Introverts are often the misunderstood members of social groups. There’s an air of suspicion that surrounds them on account of their quiet nature. It can be seen as an inability to communicate, being socially awkward or even a lack of confidence. But there is great joy to had in being an introvert. And what’s more, there are more subtypes of introversion than you might imagine. Introverts aren’t just the quiet ones at the dinner table. There are four distinct personality types. If you’ve ever questioned yourself and why you operate differently to others, these archetypes could go a long way to validate your character.
The classic type of introvert we all know. A social introvert is someone who categorically prefers to spend time alone. They will go out of their way to ensure that they have the amount of time to themselves that they need. But if they do socialise, it will only be with a very close-knit group of friends. The reason a social introvert chooses to live this way is they truly enjoy their own company and feel emotionally drained if they spend too long in the presence of others. It’s not the same as shyness or anxiety. Social introversion is a preference, which is often confused for a sense of aloofness or indifference.
The introspective type is someone who spends a lot of time in their head. You could also think of it as a form of intellectual introversion. This person likes to think about everything they see and hear. They have a rich and complex inner world, which is unsurprising given it’s where they spend most of their time. But this is far from being a negative thing. The introspective type is extremely self-reflective. They’re adept at analysing social dynamics and very self-aware of the effect their presence has on a given situation. Some people have claimed that introspective types are lost in their own fantasy world, when, in actuality, they’re engaged in deep critical thinking.
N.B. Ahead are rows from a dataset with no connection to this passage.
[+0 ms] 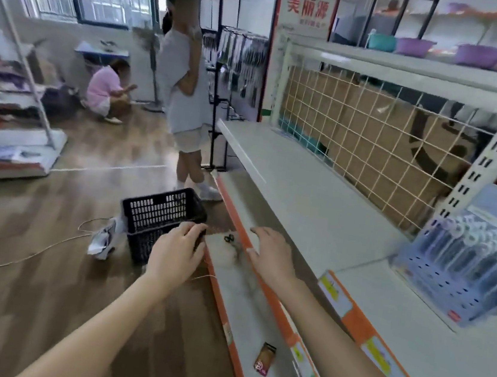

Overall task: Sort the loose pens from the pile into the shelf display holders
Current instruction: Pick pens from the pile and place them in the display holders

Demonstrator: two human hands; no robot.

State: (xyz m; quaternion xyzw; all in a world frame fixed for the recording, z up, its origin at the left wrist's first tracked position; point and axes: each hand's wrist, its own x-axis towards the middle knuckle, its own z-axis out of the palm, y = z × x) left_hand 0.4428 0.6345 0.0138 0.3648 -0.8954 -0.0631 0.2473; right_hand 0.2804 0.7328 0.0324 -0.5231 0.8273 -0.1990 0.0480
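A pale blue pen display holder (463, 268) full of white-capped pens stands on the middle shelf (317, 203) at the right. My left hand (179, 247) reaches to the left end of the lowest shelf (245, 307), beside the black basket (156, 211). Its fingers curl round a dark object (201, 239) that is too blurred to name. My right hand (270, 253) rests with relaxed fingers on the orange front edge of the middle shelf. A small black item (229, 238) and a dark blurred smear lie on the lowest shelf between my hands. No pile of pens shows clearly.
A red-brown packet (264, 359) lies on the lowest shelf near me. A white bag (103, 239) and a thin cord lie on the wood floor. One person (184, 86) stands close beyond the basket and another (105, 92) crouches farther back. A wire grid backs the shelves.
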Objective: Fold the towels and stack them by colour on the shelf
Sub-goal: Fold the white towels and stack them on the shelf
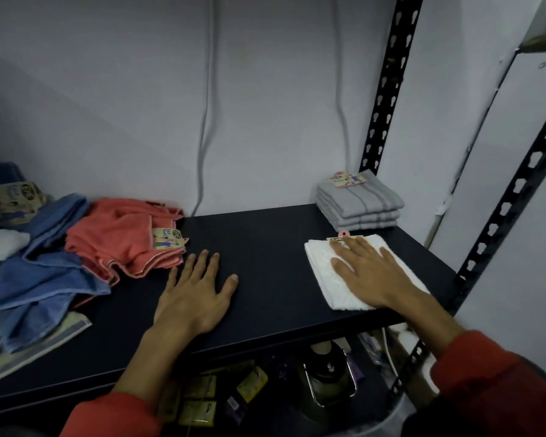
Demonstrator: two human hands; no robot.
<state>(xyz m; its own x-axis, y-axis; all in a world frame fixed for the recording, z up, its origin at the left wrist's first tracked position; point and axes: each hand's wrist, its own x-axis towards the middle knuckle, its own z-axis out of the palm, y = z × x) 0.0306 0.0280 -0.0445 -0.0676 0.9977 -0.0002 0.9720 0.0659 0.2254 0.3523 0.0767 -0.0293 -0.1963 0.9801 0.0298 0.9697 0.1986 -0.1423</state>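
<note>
A folded white towel (322,269) lies on the right of the black shelf (265,247). My right hand (372,275) rests flat on it, fingers spread. Behind it, in the back right corner, stands a neat stack of folded grey towels (360,203) with a paper label on top. My left hand (196,294) lies flat and open on the bare shelf in the middle. Just left of that hand sits a crumpled heap of coral towels (120,238) with a label. Loose blue towels (44,279) spill out further left.
At the far left lie a white cloth (0,244), a dark blue towel with a label (7,190) and a pale cloth (44,345) under the blue ones. Black slotted uprights (388,89) frame the right side. Two cables hang down the wall. Boxes and a kettle sit below.
</note>
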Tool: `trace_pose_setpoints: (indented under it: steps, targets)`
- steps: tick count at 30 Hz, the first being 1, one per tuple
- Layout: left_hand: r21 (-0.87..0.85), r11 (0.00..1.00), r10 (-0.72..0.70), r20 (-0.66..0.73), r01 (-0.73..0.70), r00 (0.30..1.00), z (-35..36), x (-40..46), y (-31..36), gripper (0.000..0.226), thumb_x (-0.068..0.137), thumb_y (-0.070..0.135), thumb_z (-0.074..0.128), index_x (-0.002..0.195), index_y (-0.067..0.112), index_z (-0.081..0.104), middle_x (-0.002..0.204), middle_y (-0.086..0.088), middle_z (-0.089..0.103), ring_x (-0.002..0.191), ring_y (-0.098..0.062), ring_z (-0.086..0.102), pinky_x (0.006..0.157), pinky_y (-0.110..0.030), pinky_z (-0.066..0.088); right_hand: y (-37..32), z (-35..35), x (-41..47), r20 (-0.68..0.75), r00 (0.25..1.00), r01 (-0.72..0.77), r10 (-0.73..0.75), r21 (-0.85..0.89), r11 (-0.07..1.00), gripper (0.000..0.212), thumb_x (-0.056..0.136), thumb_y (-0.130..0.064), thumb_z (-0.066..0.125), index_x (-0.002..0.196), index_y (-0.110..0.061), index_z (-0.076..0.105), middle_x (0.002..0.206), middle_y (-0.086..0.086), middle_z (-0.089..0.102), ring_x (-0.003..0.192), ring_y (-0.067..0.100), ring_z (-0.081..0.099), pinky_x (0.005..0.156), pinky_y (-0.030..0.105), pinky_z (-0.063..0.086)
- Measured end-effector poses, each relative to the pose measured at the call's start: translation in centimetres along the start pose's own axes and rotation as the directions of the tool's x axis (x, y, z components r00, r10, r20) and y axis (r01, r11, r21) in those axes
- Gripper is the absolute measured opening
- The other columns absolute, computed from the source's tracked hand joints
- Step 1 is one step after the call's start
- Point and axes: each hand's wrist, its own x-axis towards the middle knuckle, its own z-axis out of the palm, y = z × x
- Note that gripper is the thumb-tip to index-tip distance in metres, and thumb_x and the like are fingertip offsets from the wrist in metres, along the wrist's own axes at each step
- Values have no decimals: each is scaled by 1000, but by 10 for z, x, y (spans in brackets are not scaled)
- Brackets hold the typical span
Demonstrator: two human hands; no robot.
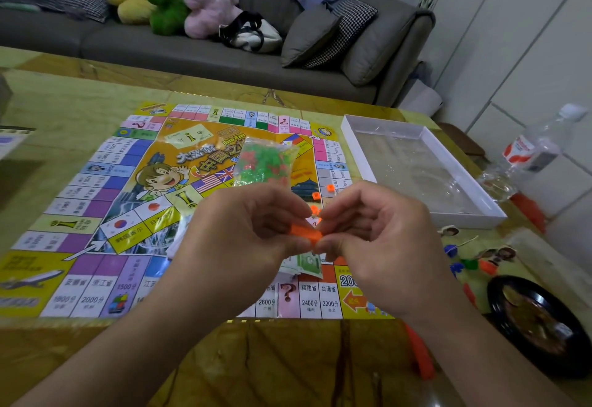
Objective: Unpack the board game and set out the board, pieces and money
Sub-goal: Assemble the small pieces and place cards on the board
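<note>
The board [96, 182] lies unfolded and flat on the counter [288, 358], its printed face up. Both hands meet above its near edge. The left hand [250, 233] and right hand [378, 230] each pinch, with curled fingers, a strip of joined orange pieces [306, 233]; the grip points sit at either end of the strip, fingertips nearly touching.

A clear bag of green and red pieces [264, 161] rests on the centre of the board, unopened as far as can be seen. A few loose orange pieces [330, 187] lie on the board just beyond the hands. Green paper money [309, 262] lies on the board under the hands, partly hidden. The white box tray [355, 150] stands to the right of the board, with a clear insert inside. Coloured pawns [458, 267] lie on the counter near the tray's near corner.

Assessment: the strip looks like light, thin moulded plastic, stiff but likely to snap at its joints. A pinch close to a joint, with a bending twist, should separate pieces cleanly. Freed pieces are small and light and could scatter or roll off. The bag is soft and slippery; it is best held at a top corner.
</note>
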Motion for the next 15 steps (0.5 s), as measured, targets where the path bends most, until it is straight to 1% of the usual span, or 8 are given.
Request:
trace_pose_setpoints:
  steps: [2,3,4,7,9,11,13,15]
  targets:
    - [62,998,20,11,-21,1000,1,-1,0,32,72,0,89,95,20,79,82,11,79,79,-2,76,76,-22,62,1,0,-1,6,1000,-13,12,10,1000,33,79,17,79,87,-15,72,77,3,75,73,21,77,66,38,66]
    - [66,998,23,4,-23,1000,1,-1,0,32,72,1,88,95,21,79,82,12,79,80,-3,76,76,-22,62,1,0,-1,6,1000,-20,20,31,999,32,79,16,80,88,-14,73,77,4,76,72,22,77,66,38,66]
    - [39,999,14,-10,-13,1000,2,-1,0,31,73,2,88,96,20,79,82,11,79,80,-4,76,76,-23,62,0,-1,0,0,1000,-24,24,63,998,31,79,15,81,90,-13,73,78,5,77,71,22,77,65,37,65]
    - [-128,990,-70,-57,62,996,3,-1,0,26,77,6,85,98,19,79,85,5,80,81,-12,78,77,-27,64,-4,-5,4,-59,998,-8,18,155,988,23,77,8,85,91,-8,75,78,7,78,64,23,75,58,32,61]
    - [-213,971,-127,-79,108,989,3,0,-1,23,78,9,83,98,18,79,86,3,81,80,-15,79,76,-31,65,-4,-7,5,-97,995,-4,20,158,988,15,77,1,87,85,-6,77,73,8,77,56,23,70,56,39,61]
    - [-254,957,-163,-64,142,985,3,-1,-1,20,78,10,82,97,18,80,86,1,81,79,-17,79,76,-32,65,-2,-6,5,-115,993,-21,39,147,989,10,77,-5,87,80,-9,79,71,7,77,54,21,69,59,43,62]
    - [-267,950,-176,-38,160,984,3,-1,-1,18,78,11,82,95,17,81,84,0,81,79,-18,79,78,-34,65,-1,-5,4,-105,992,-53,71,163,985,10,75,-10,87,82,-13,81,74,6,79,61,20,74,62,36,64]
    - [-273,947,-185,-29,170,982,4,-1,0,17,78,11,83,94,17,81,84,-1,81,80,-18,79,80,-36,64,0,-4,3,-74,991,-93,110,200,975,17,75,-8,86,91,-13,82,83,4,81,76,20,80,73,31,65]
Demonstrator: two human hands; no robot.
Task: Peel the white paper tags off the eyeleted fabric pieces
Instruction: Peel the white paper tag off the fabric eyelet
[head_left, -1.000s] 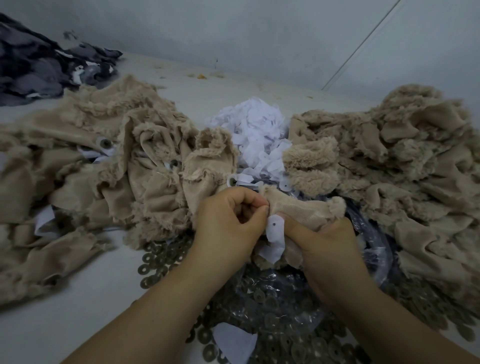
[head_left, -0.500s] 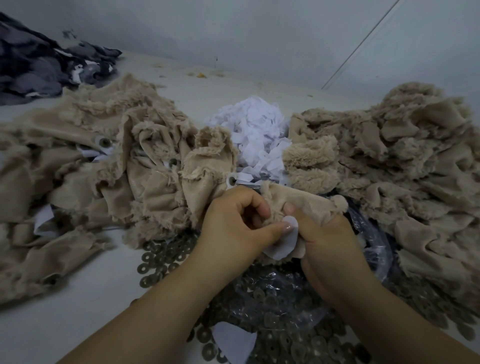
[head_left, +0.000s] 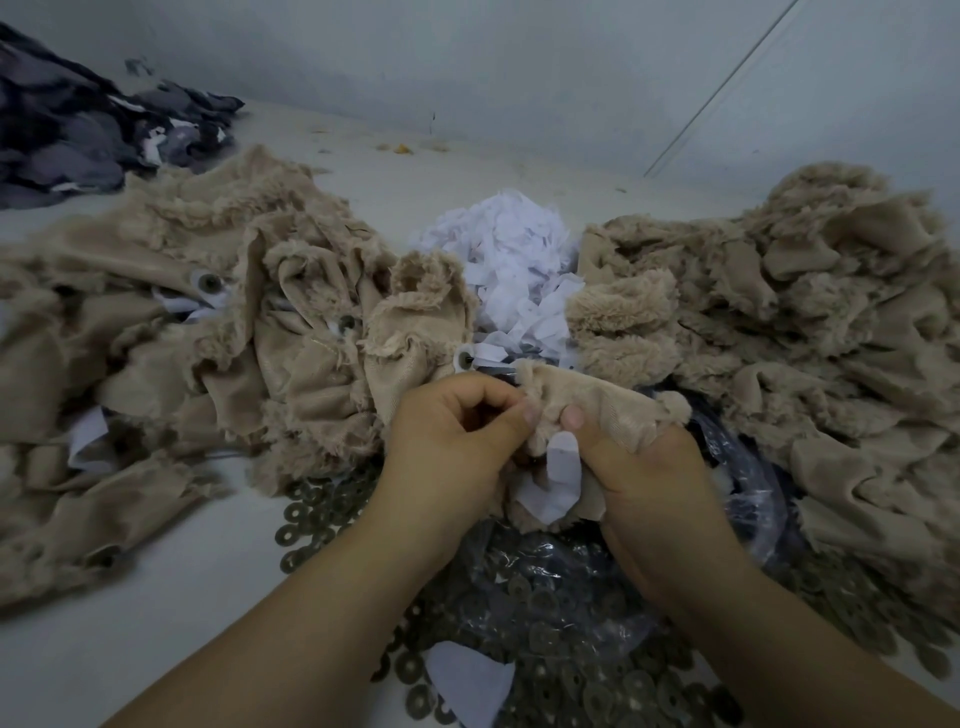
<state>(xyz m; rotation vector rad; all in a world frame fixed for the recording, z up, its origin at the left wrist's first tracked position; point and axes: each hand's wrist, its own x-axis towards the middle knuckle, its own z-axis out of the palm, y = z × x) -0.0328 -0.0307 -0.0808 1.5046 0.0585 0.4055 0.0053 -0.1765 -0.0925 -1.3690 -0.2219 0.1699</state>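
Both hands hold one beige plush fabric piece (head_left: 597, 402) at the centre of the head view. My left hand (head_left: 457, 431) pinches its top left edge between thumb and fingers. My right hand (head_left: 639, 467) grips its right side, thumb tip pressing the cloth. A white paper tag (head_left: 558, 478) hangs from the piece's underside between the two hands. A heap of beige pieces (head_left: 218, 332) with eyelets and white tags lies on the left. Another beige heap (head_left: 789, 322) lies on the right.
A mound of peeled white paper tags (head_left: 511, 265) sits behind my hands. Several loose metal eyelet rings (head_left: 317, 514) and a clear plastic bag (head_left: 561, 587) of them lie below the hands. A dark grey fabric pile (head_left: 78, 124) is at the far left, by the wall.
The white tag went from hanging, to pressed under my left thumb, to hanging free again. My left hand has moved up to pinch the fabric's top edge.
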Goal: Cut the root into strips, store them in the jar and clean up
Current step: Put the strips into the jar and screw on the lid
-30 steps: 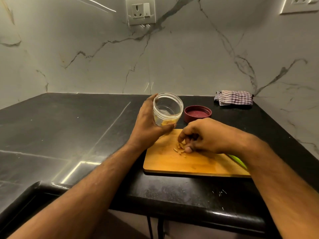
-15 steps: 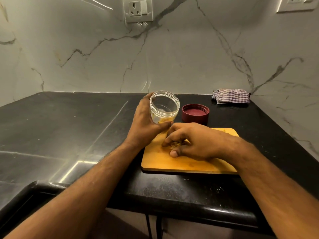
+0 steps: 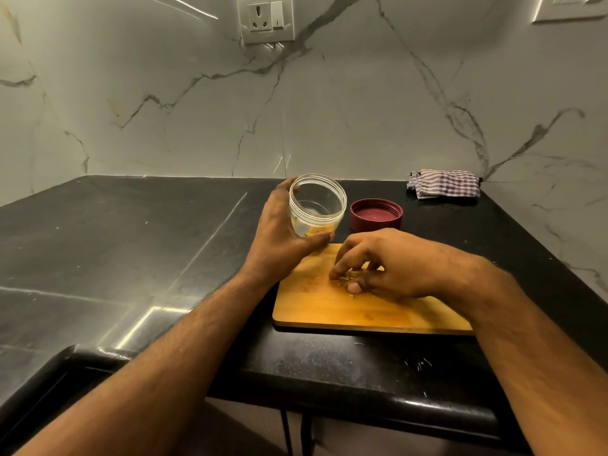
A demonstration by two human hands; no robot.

The anxious introvert is someone who has genuine struggles interacting with people where it can border on social anxiety. The actions of this individual are centred around their perceived inability to function in large gatherings of people. They will often decline invitations to events, not because they prefer their own company, but because they’re all too aware of the high state of anxiety that being around others will create for them. This type of introvert often finds themselves stuck in a loop. They will imagine their future experiences based on their previous interactions, rooting them in a mindset of low self-esteem. Cognitive Behavioural Therapy can go a long way to breaking these negative thought-patterns.
The restrained type is a little less known but is actually quite common if you pay attention. This describes someone who holds themselves back and takes a little while to “warm-up” to people before completely putting themselves out there. These people aren’t afraid of social interactions, quite the opposite. Most of them do enjoy meeting new people, but they’re usually very selective about who they open up to, choosing to reserve the largest part of themselves for those who have earned their trust. This can make a restrained introvert seem mysterious. But they’re simply taking a back seat and observing before they take action. They always think before they speak, and once you have earned their trust, you’ve earned it for a long time.